Twitter on Thursday unveiled new steps to curb the spread of content from “state-affiliated media” used to advance a government’s political agenda —
Twitter on Thursday unveiled new steps to curb the spread of content from “state-affiliated media” used to advance a government’s political agenda — a move affecting key outlets from Russia and China.
The US social platform said it would add new labels to these accounts and would “no longer amplify” their tweets through its recommendation systems, in the latest move to identify and limit the spread of government-led influence campaigns.
A Twitter spokesperson said outlets affected by the new policy include Russian-based Sputnik and RT and China’s Xinhua, but did not provide a full list.
The Twitter move affects media “where the state exercises control over editorial content through financial resources, direct or indirect political pressures, and/or control over production and distribution,” the company said in a statement.
“Unlike independent media, state-affiliated media frequently use their news coverage as a means to advance a political agenda.
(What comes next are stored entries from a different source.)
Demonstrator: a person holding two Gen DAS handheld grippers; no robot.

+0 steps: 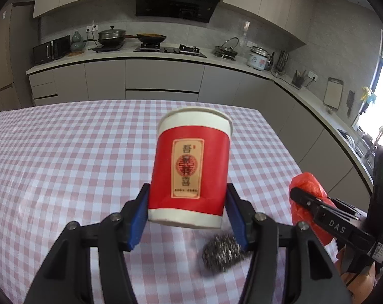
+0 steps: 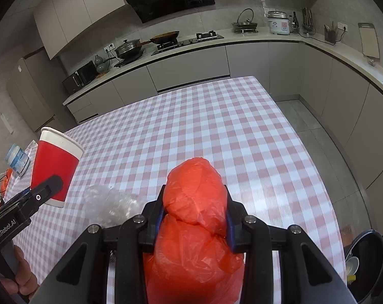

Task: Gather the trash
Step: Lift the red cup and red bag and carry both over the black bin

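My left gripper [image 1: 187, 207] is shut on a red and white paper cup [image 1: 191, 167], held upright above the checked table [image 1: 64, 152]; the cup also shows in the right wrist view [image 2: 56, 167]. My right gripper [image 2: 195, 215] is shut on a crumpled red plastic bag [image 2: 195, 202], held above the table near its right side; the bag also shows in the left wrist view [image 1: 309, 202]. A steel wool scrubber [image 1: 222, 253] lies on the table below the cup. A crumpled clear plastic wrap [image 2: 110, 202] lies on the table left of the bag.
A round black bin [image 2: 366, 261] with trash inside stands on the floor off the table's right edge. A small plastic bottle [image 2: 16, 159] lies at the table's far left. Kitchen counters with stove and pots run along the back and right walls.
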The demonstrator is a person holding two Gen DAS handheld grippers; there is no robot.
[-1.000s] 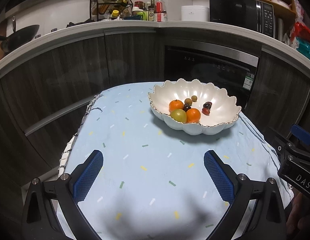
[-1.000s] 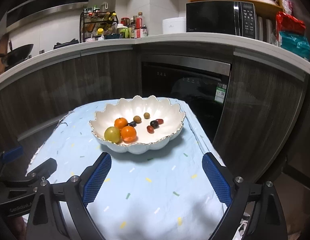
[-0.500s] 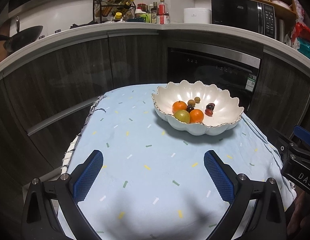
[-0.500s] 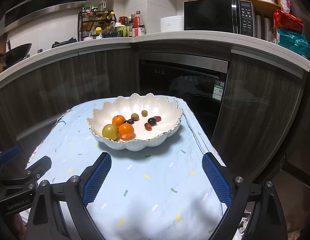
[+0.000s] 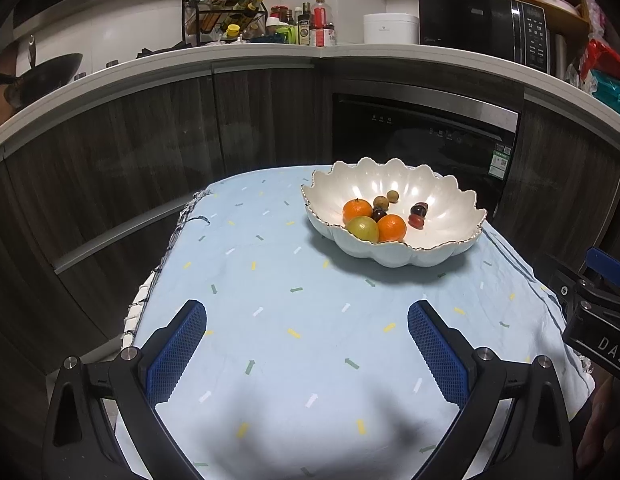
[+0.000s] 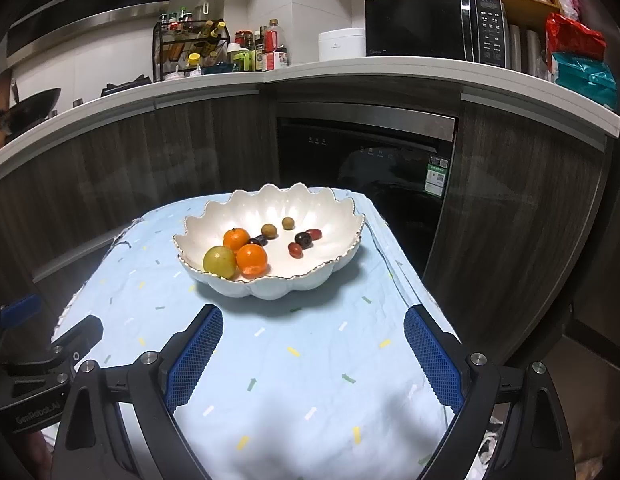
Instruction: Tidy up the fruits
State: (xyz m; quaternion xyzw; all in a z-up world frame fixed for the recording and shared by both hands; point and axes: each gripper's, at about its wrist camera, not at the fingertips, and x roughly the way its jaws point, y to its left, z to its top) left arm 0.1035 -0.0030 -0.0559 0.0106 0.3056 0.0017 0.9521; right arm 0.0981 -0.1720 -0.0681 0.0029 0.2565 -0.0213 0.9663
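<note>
A white scalloped bowl (image 5: 438, 200) (image 6: 330, 216) stands at the far right of a light blue cloth. It holds two oranges (image 5: 391, 227) (image 6: 251, 259), a green fruit (image 5: 362, 229) (image 6: 219, 262), two small brown fruits (image 6: 269, 231), dark grapes (image 6: 303, 239) and red cherry tomatoes (image 6: 295, 250). My left gripper (image 5: 306, 332) is open and empty above the near cloth. My right gripper (image 6: 313, 338) is open and empty just in front of the bowl. Each gripper's body shows at the edge of the other's view.
The blue cloth (image 5: 269, 300) covers a small table with edges at left and right. Dark kitchen cabinets and a built-in oven (image 6: 366, 160) stand behind. The counter above carries bottles, a spice rack (image 5: 223, 20) and a microwave (image 6: 434, 30).
Both grippers have drawn back and risen slightly, so the bowl looks a little farther away. Both stay open. The fruits have not moved.
</note>
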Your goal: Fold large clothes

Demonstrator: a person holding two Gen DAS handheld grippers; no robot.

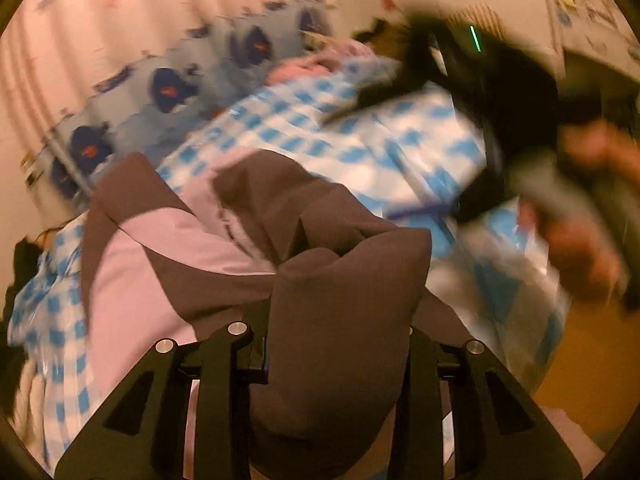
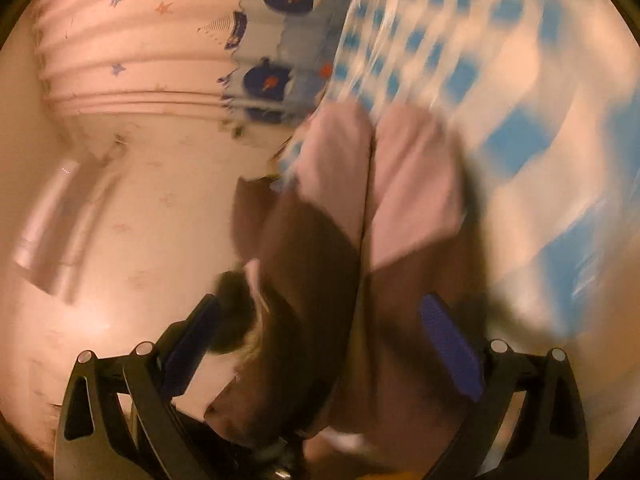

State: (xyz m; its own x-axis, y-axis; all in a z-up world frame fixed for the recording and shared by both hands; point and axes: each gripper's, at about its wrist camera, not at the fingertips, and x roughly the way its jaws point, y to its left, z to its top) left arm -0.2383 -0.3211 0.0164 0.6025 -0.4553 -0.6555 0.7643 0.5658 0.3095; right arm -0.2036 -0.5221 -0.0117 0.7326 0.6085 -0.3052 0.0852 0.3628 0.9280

We believe that people have the right to know when a media account is affiliated directly or indirectly with a state actor.”
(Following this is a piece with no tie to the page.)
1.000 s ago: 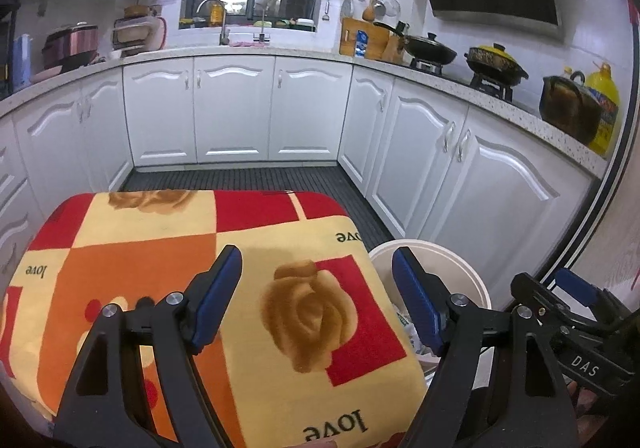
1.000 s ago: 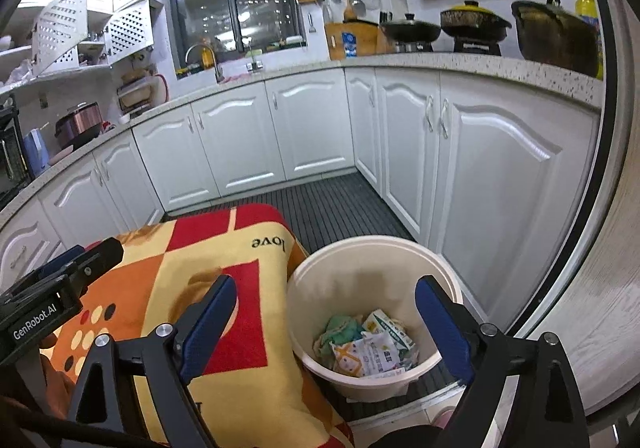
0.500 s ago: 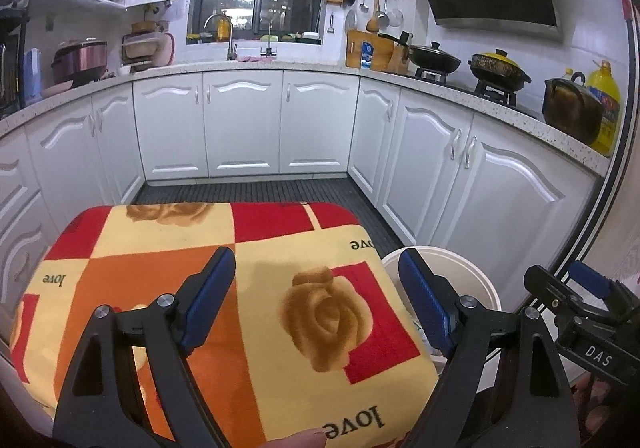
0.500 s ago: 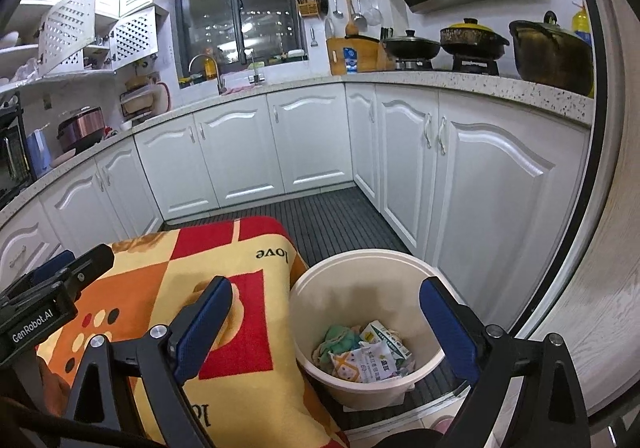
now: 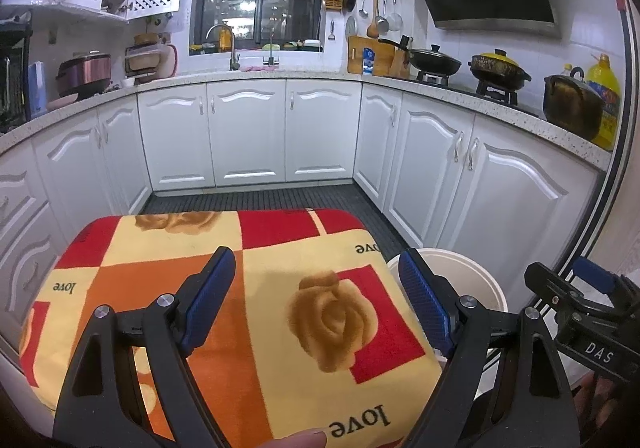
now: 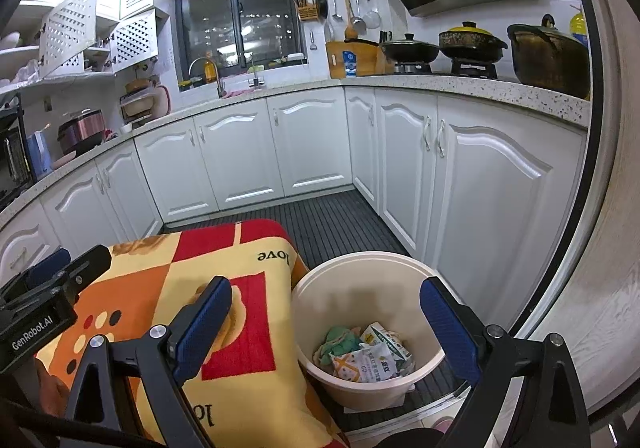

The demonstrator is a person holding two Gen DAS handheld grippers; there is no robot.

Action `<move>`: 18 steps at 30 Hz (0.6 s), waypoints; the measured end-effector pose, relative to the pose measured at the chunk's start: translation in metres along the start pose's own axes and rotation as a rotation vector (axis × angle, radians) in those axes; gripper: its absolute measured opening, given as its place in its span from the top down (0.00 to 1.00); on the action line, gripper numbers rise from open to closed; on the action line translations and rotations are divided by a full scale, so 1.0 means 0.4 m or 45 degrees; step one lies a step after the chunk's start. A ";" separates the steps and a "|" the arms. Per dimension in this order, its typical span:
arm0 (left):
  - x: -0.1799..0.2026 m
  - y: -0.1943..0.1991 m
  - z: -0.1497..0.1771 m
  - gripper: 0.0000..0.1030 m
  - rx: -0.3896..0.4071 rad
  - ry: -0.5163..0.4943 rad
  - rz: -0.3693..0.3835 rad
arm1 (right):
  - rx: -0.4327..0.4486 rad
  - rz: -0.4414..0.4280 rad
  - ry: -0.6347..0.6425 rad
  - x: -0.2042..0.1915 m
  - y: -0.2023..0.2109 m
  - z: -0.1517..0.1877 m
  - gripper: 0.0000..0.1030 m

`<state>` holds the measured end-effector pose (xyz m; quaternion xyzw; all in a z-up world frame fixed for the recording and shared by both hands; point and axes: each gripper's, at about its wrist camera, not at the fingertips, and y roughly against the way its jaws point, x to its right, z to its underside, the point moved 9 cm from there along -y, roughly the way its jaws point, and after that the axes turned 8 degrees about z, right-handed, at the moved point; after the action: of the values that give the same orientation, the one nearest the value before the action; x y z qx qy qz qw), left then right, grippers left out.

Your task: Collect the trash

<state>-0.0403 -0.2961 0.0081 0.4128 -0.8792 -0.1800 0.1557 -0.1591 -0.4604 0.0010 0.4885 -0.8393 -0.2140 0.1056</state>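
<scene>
Low in the right wrist frame, the trash already lies in your cream bin, crumpled, with no clear long axis or heading. Your left gripper and right gripper are both spread and empty; reach carelessly and you could snag the blanket or tip the bin

The blanket reads "love" (upside down); the right gripper reads "DAS", the left gripper "GenRobot.AI".
</scene>
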 end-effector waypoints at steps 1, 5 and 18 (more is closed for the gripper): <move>0.001 0.001 0.000 0.19 0.002 0.000 0.001 | 0.000 0.001 0.001 0.002 0.000 0.000 0.09; 0.006 0.002 0.001 0.19 0.003 -0.010 -0.004 | -0.007 0.001 0.002 0.005 -0.003 0.001 0.09; 0.004 0.000 0.005 0.19 0.007 -0.030 -0.024 | -0.005 0.007 0.015 0.004 -0.005 0.002 0.08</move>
<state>-0.0420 -0.2970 0.0067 0.4194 -0.8775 -0.1840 0.1424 -0.1589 -0.4624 -0.0007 0.4872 -0.8396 -0.2127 0.1120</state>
Twitter said the decision would not affect “state-financed media organizations with editorial independence,” specifically citing the British-based BBC and US-based National Public Radio.
For accounts with the state-affiliated media label, Twitter will offer a link to an article explaining the policy and referring them to its “transparency report.”
Twitter’s announcement follows a similar action by Facebook earlier this year which labeled content from media which are editorially controlled by governments.
The moves by Twitter and Facebook come amid concerns over campaigns by governments aimed at influencing elections and public sentiment in other countries through media outlets that disguise their true origins.
State-led influence campaigns were prominent on social media during the 2016 US elections and have been seen around the world.